[Dataset section]

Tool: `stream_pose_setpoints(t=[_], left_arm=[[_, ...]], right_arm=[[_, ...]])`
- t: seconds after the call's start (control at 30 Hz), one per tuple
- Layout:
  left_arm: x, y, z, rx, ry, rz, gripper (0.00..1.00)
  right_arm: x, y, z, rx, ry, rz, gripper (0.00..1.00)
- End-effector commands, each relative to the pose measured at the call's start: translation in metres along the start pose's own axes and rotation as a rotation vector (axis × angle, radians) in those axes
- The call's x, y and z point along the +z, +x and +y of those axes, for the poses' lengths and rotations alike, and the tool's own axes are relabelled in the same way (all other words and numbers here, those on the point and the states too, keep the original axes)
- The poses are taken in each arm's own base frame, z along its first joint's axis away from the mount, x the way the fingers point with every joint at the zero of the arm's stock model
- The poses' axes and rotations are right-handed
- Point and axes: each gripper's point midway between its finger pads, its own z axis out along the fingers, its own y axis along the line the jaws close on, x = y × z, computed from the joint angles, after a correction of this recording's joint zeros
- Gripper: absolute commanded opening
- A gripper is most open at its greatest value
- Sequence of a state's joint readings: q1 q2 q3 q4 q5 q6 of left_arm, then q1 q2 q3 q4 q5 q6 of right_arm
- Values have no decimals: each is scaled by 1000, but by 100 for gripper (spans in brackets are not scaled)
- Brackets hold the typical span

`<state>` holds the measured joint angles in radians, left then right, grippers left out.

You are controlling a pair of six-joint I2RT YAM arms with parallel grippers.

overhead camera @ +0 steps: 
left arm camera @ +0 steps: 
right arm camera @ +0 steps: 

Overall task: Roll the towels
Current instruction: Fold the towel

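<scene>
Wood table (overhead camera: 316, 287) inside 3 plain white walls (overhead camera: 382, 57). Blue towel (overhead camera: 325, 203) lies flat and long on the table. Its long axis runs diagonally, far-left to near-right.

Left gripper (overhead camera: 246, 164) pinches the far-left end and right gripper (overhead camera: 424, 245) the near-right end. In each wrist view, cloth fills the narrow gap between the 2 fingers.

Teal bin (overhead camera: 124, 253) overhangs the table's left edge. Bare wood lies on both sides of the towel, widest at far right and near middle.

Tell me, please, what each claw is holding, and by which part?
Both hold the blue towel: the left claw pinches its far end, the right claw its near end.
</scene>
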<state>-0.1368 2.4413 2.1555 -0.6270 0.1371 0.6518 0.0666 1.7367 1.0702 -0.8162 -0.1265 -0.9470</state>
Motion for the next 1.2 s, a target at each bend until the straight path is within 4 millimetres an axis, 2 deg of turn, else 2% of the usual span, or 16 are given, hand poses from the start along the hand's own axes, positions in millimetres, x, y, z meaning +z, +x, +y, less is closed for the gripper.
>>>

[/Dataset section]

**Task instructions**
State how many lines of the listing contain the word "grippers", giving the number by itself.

**Solution to the exercise**
2